Even more problematic is beating egg whites, as you would for meringues, angel food cake and more. Fat, including the oil you are coating the wood bowl with after every use, can interfere with the foam you’re trying to create. While it won’t necessarily doom you to failure, the fat can “make you work harder and longer, and the foam won’t be as light or stable,” food science expert Harold McGee explains in “On Food and Cooking.” For this very reason, KitchenAid says on its site that “it is not recommended to use the oiled wood bowl for whipped egg creations.”

Yet this new iteration appears to be a hit with consumers. “Our customers have already been loving the new piece, with hundreds sold within a few days,” Alicia Waters, brand president at Crate & Barrel, said in an email, noting that the product is “quickly becoming a bestseller.”

Perhaps that’s because, despite the clear-cut culinary woes, the walnut bowl is in keeping with the current move toward a “quiet luxury” aesthetic. “Wood is a very timeless material,” says Cathleen Gruver, principal at Gruver Cooley Interiors in Purcellville, Va. Even if it’s not exactly practical as a bowl in a stand mixer, “it’s also very popular in kitchen design right now. … It just kind of has a little bit more character and feels more heirloom-y and collected and not quite as sterile.”

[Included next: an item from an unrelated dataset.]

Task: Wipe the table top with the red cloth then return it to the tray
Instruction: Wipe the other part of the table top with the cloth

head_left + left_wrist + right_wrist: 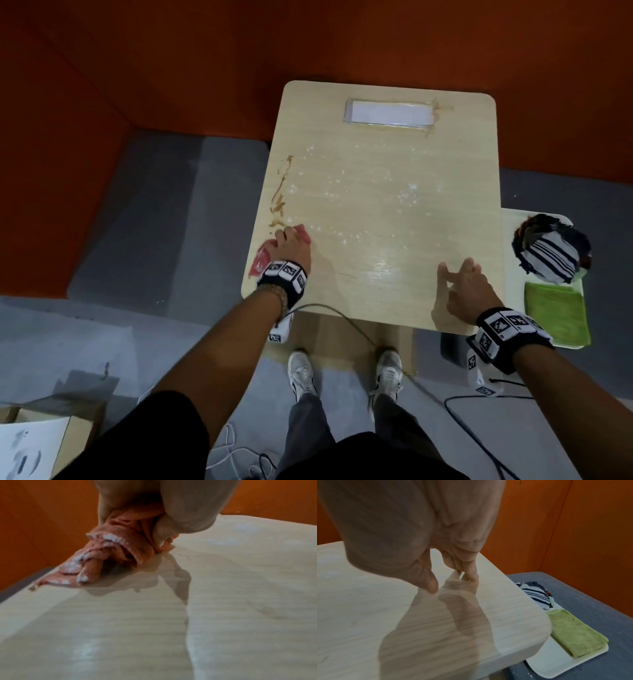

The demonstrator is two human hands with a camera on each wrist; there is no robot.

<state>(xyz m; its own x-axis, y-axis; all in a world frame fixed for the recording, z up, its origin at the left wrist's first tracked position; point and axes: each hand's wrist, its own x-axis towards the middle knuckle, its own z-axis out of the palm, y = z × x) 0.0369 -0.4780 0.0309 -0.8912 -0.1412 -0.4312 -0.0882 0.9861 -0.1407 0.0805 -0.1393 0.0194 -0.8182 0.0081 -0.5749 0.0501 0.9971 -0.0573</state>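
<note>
My left hand (291, 244) grips the bunched red cloth (262, 257) and presses it on the light wooden table top (376, 212) at the near left edge. In the left wrist view the red cloth (120, 550) carries clumps of white powder. A brown smear (281, 195) runs along the left edge just beyond the cloth. White specks (342, 192) are scattered over the middle. My right hand (460, 279) rests empty on the near right part, fingertips (470, 576) touching the wood. The white tray (510, 240) sits lower, right of the table.
On the tray lie a folded green cloth (556, 313) and a striped dark bundle (551, 253). A white rectangular block (388, 113) stands at the table's far end with a brown stain (436, 116) beside it. Orange walls surround the table; cables (479, 411) trail on the floor.
</note>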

But while you might not want your kitchen to look sterile, you do want the room – and the appliances in it – to be clean. The walnut bowl is challenging there, too. You’re not supposed to fully submerge wood in water, let alone put it in the dishwasher.

Compare this mixer with other KitchenAid offerings to see where it falls short. The company is charging a design premium on a model that many bakers, including those on The Washington Post’s Food team, consider to be the inferior style of stand mixer – it has a tilt head, which has less power, and has smaller bowls and a more annoying locking mechanism than KitchenAid’s bowl-lift models. The first-ever wooden bowl also lacks the handle included on many, but not all, of KitchenAid’s other stand mixer bowls. That presents a maneuverability challenge. And the stand mixers aren’t exactly easy to lift.

Their heft is frequently a challenge for interior designers. Gruver often incorporates stand mixer lifts into the kitchens she designs – meaning a shelf inside a cabinet with a spring that boosts the appliance to countertop-level. Morris likes to use appliance “garages” so the mixer is easily accessible but not cluttering the counter.

Indeed, most of the time that Morris leaves the KitchenAid stand mixer on display, she’s staging a home for sale rather than designing a kitchen for people to use and enjoy. “When you’re trying to make a kitchen look sweet and well-lived and well-appointed,” the mixer stays out, she says.

And that’s precisely what the Evergreen stand mixer’s purpose seems to be: for show, rather than for use. But that show seems to be selling out.